Throughout the US these days there is a rightwing push to prevent the teaching of history that would supposedly diminish the self-esteem of white students. School board members who take the premise seriously should bear in mind Loewen’s analysis of how history textbooks ignore the rich/poor system:
“Teachers may avoid social class out of a laudable desire not to embarrass their charges. If so, their concern is misguided. When my students from non-affluent backgrounds learn about the class system, they find the experience liberating. Once they see the social processes that have helped keep their families poor, they can let go of their negative self-image about being poor. If to understand is to pardon, for working-class children to understand how stratification works is to pardon themselves and their families… Pedagogically, stratification provides a gripping learning experience.
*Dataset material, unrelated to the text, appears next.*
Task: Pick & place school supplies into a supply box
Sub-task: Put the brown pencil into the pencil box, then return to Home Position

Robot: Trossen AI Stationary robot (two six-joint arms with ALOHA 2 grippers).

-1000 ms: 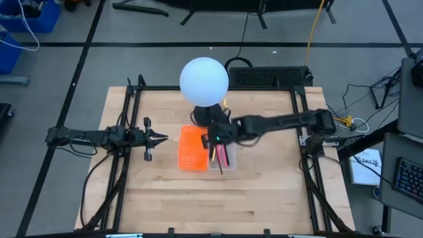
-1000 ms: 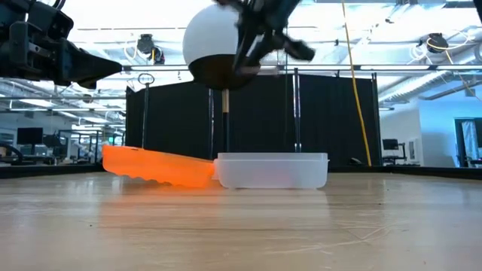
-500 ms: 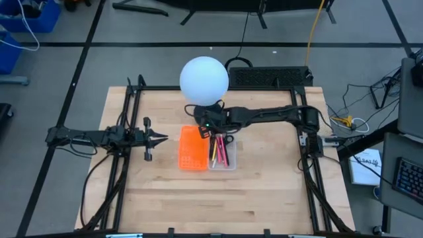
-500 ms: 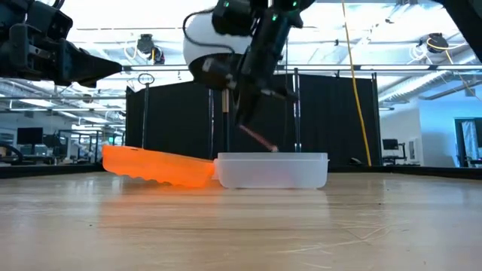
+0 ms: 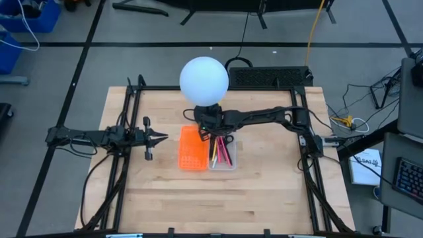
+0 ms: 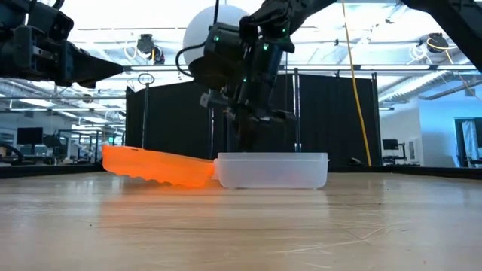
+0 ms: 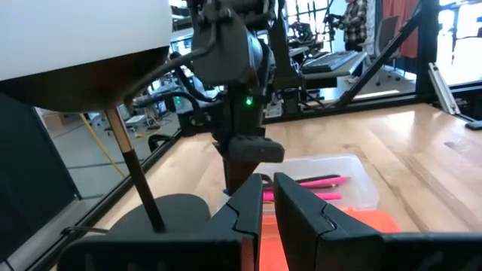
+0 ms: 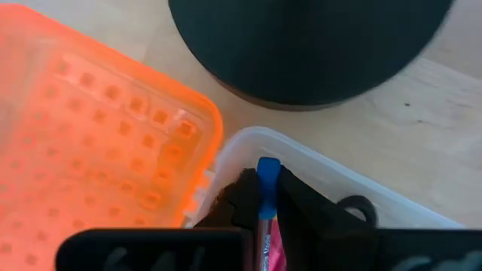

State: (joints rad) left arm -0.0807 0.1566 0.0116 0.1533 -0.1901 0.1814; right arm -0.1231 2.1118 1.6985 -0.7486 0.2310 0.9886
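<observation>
Placing step: right gripper [image 8: 265,197] pinching blue-tipped pen [image 8: 266,175] over lamp-end corner of clear tray [image 5: 230,163]; pink pens [image 5: 223,153] already inside. Next, likely: release, withdraw. Left gripper [image 5: 162,137] waits table-left, fingers near-closed, empty.

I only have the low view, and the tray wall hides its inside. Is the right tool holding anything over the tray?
Observer: Yes. The right tool is shut on a blue-tipped pen, above the clear tray at its corner beside the orange half.
Operator: Anything in the tray yet?
Observer: Pink pens and a yellow pen lie inside.
Operator: And the left arm?
Observer: The left tool waits over the left side of the table, apart from the tray.
</observation>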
Students are fascinated to discover how the upper class wields disproportionate power relating to everything from energy bills to Congress to zoning decisions in small towns.”
About the sinking of the Titanic, Loewen writes, “Among women only four of 143 first class passengers were lost, while 15 of 93 second class passengers drowned, along with 81 of 179 third-class women and girls. The crew ordered third-class passengers to remain below deck, holding some of them at gunpoint. More recently, social class played a major role in determining who fought in the Vietnam War: sons of the affluent won educational and medical deferments through most of the conflict. Textbooks and teachers ignore all this.”
Also leaving us this sad summer: the beloved Berkeley professor, Leon Litwak, and the charismatic director of the Oakland Symphony, Michael Morgan.